Policy makers agree that the US health care system needs new and better ways to ascertain the risks, benefits, and costs of new medical technologies as they are introduced into practice.1 3 One central policy mechanism to develop such evidence is to link insurance coverage with a requirement that patients participate in relevant research, including registries and clinical trials.

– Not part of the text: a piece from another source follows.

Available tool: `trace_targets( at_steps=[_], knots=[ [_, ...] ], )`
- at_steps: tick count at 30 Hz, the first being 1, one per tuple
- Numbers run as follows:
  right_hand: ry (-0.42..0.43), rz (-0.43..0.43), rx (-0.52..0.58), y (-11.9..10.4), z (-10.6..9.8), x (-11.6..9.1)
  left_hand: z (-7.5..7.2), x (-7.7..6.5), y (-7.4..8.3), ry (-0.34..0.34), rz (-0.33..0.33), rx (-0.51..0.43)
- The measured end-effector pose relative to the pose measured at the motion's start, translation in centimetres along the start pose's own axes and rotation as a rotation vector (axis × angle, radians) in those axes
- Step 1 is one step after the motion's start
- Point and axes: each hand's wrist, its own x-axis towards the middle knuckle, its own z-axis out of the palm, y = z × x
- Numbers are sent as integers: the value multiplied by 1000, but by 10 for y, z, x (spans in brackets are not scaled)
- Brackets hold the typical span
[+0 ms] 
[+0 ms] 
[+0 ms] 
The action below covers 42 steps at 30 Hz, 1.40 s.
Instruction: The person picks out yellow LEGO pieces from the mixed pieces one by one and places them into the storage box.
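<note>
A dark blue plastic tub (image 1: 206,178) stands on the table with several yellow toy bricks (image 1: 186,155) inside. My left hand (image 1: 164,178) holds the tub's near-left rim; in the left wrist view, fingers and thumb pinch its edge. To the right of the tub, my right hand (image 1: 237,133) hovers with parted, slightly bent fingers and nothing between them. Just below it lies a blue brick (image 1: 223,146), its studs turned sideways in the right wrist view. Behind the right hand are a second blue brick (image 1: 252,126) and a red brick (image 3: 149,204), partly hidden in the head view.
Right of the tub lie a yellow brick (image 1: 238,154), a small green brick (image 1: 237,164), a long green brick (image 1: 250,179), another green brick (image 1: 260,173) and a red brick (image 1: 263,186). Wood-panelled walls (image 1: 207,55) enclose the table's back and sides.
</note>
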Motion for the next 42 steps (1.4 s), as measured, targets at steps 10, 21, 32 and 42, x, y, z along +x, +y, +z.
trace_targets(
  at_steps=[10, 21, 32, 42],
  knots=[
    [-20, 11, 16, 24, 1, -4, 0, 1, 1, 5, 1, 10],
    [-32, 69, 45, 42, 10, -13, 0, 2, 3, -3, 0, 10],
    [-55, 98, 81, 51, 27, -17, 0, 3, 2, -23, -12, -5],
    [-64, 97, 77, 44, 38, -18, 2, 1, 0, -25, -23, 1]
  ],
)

Medicare has introduced its own version of this approach, termed coverage with evidence development (CED), and has used it in several high-profile coverage decisions.4 But the policy has been criticized as coercive and unfair.5 The future of CED at Medicare and of similar approaches among private insurers may well depend on whether such approaches are viewed as ethical.

In this article, we argue that CED should not be viewed as coercive because Medicare patients are not entitled to new technologies that would not receive coverage in the absence of CED. We discuss the ethical role of cost concerns in selecting new technologies to receive coverage through CED; the importance of embedding CED in a coverage decision-making process that sets explicit standards for evidentiary review; and whether CED can play an important, ethically legitimate role in balancing needs for better evidence of effectiveness with the needs and desires of patients for rapid access to new innovations.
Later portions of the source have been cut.